47 receive national awards for iconic service
A total of 47 Ghanaians were on Tuesday awarded in Accra for their iconic services and contributions to national development.
The recipients were decorated with medals and sashes in three categories under the Order of the Volta, the second highest decoration of Ghana, awarded to people for their outstanding service to the country.
Among the recipients were the first Chief Executive Officer of the Mental Health Authority, Prof. Akwasi Osei; Ghana’s first female Commissioner of Police, Margaret Sarpong Darkwah; a renowned philosopher, Prof. Johnson Kwasi Wiredu, and a crop scientist, Dr Veronica Agartha Martinson, who were all honoured with the national honour of Order of the Volta, Companion.
Veronica Bekoe, the designer of the Veronica Bucket that received international recognition for the washing of hands was also given an individual award, the Order of the Volta, Companion.
Others included members of the National COVID-19 Task Force, trustees of the Ghana COVID-19 Private Sector Fund and the team that executed and won Ghana’s case at the International Tribunal for the Laws of the Sea against Cote d’Ivoire.
The event also paid homage to 19,557 frontline health workers across the country for their roles in the fight against the COVID-19 pandemic, as well as individuals and organisations that supported the fight.
Presenting the awards, President Nana Addo Dankwa Akufo-Addo, said the awards were purely a national event, devoid of partisan, ethnic or religious considerations and organised solely for the recipients whose work and contribution had benefited the country.
Justifying the awards for those who gave of their best during the COVID-19 pandemic, he recounted the difficult times and the comprehensive strategy the government adopted to secure the priority, health and safety of the Ghanaian.
He said the country was in serious times when “we were restrained from shaking hands with one another, keep a distance from one another and put up with the discomfort anytime we left our homes.”
Although the country was in difficult times, President Akufo-Addo indicated that the pandemic inspired the entrepreneurial and ingenuous spirit of Ghanaians, which deepened the country’s self-reliance, leading to increased production of sanitiser, liquid soap and other essentials locally.
He said the country was able to procure GH¢81 million worth of locally manufactured scrubs, hospital gowns, face masks, among others, for health workers and students who wrote their final examinations.
He noted that Ghana pioneered life-saving innovations that the World Health Organisation replicated elsewhere.
He said the country’s relative success in winning the fight against the COVID-19 was a testament of the tireless work of researchers, scientists, advisors, public health managers, frontline workers, contact tracers, the security services and FBOs.
The awards, he said, were to express the country’s appreciation to all those who helped in diverse ways to fight the pandemic.
On recognizing those who led Ghana’s court case to secure the western border and its oil deposits, President Akufo-Addo lauded the collective effort played by successive governments and groups of individuals saying that it “cannot be overlooked, discounted or understated”.
He said the judgment had ensured that the country’s western maritime boundary was intact, bring finality to a matter that had been hanging for over five decades.

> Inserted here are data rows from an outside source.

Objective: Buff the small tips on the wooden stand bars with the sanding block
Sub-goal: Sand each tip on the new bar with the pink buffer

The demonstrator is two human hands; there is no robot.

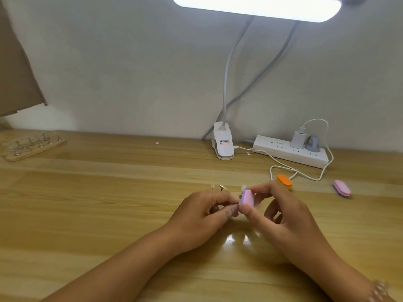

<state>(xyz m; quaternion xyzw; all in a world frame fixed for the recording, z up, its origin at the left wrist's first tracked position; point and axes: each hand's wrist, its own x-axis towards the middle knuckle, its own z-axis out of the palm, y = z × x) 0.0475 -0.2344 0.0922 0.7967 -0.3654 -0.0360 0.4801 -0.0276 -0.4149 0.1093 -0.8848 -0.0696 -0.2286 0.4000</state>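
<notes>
My right hand point(281, 214) pinches a small pink and purple sanding block point(246, 198) between thumb and forefinger over the middle of the wooden table. My left hand point(202, 212) has its fingers curled round a small tip holder, mostly hidden, with its end meeting the block. A pale tip point(243, 187) shows just above the block. Two more small tip holders point(65, 188) stand on the table just left of my hands. A wooden stand bar point(32, 144) with several metal tip holders lies at the far left.
An orange sanding block point(284, 181) and a pink one point(342, 188) lie to the right. A white clip lamp point(222, 144) and a power strip point(292, 150) with a charger and white cable sit against the wall. The lamp head glows overhead.
</notes>
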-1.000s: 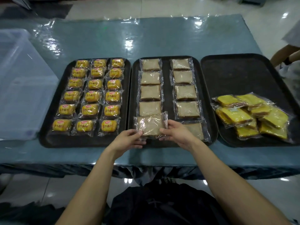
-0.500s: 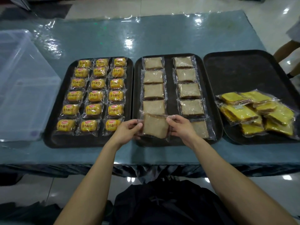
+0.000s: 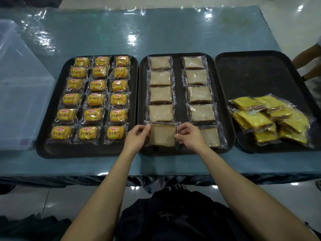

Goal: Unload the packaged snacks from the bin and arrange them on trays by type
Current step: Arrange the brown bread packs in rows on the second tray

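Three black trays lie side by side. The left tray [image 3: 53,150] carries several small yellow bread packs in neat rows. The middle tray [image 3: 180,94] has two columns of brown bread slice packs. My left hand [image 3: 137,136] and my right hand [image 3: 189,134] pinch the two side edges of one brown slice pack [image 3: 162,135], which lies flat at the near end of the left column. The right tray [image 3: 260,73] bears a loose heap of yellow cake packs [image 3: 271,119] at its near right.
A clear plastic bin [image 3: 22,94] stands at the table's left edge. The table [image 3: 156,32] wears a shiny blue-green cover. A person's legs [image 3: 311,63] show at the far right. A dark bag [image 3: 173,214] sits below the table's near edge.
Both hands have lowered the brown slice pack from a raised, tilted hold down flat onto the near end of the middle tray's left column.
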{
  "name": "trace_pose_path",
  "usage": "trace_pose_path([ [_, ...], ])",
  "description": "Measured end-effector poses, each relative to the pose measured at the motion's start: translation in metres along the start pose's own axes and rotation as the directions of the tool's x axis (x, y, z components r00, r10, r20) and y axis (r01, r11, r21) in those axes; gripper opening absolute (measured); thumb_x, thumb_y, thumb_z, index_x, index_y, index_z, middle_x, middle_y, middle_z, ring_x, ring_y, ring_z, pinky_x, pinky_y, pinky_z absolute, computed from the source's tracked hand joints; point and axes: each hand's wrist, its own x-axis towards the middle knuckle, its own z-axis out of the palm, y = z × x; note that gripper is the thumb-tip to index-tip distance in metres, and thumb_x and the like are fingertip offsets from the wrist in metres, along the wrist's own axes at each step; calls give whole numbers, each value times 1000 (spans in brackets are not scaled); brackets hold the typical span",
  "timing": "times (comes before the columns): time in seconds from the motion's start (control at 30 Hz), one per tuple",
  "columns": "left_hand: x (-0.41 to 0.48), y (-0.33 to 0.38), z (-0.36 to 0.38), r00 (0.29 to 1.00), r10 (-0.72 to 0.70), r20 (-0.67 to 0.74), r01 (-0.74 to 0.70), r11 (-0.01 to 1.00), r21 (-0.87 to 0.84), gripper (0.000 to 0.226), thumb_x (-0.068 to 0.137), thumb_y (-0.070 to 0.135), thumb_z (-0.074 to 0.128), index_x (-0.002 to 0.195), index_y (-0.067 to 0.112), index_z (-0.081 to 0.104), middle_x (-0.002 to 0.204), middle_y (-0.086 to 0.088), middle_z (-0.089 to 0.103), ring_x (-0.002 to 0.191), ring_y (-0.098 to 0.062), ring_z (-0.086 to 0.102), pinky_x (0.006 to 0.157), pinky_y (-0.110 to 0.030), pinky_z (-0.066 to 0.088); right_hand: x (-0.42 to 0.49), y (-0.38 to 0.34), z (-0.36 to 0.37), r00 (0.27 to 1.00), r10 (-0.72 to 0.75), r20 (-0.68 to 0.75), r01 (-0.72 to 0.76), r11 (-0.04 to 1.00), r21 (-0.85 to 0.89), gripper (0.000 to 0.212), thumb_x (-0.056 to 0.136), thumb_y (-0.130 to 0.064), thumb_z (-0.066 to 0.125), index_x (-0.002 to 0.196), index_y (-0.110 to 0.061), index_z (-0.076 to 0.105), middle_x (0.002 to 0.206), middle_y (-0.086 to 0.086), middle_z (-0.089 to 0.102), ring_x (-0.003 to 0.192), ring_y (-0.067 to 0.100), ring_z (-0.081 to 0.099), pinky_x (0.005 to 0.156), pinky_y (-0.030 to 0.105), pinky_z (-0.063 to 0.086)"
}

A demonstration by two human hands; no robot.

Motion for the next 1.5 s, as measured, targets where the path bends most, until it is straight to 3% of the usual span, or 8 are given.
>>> trace_pose_path([
  [0.1, 9, 3, 4, 1000, -11, -6, 10, 996, -90, 22, 104, 48, 69, 113, 29, 77, 118, 2, 74, 112, -19, 67, 78, -33, 54, 0, 0, -2, 999, -19, 29, 18, 1000, 19, 20, 95, -6, 82, 101, -20, 69, 94, 5, 76, 86, 24, 77, 85, 47, 68],
  [0.23, 20, 1, 10, 994, -39, -102, 34, 998, -53, 13, 98, 37, 77, 93, 27, 83, 101, 7, 80, 107, -20, 72, 99, -48, 60, 4, 3, -7, 1000, -19, 13, 19, 1000, 4, 17, 103, -7, 72, 111, -22, 69, 98, 4, 78, 89, 19, 80, 89, 48, 67],
  [0.47, 19, -7, 13, 997, 42, -60, -3, 845, 535, 45, 96, 37, 82, 136, 22, 67, 109, 8, 78, 105, -17, 72, 96, -43, 62, 1, 9, 4, 993, -66, 95, 102, 889, -445, 47, 98, -19, 77, 141, -21, 57, 120, -4, 71, 96, 16, 72, 78, 32, 61],
  [0.63, 18, -10, 12, 997, 44, -63, 1, 811, 585, 50, 91, 29, 89, 134, 21, 64, 91, 12, 74, 92, -11, 70, 89, -38, 61, 1, 10, 10, 989, -110, 99, 145, 855, -499, 56, 96, -12, 75, 149, -18, 57, 139, 5, 64, 112, 23, 68, 99, 41, 60],
  [0.83, 14, -4, 8, 999, 30, -41, 0, 818, 576, 56, 91, 28, 89, 138, 17, 61, 92, 9, 73, 80, -1, 65, 81, -31, 56, -2, 7, 9, 985, -159, 70, 172, 819, -547, 43, 101, -18, 70, 143, -16, 61, 133, 5, 59, 112, 25, 64, 98, 41, 58],
  [0.97, 11, 9, 7, 972, 233, -38, -152, 740, 656, 62, 99, 38, 77, 152, 23, 50, 137, -5, 62, 119, -24, 66, 98, -44, 59, 12, -13, 9, 950, -311, -26, 247, 799, -549, 34, 105, -21, 64, 139, -14, 65, 131, 8, 60, 113, 29, 65, 97, 47, 58],
  [1.1, 25, 23, 12, 962, 267, 62, -246, 739, 628, 62, 108, 33, 65, 164, 23, 42, 166, -4, 43, 149, -26, 48, 120, -48, 46, 35, -35, 14, 936, -345, 64, 313, 739, -596, 47, 109, -21, 57, 155, -13, 56, 161, 6, 51, 142, 31, 52, 114, 49, 50],
  [1.5, 39, 29, 16, 955, 232, 185, -296, 692, 659, 65, 105, 34, 70, 164, 16, 46, 173, -2, 36, 155, -21, 43, 127, -39, 35, 36, -38, 14, 954, -274, 123, 281, 671, -687, 48, 110, -29, 58, 153, -7, 57, 167, 6, 47, 148, 29, 48, 122, 44, 43],
])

He said contrary to fears, Ghana and Cote d’Ivoire still maintained great bonds of cooperation and a strategic partnership agreement.
On behalf of the awardees, Dr Anarfi Asamoa-Baah, a former Deputy Director-General of the WHO and Coordinator of Ghana’s COVID-19 Response Programme, expressed their appreciation for the honour and recognition, saying that would encourage them and others to continue to work for the good of the nation.
He commended President Akufo-Addo for showing leadership during the fight against the pandemic.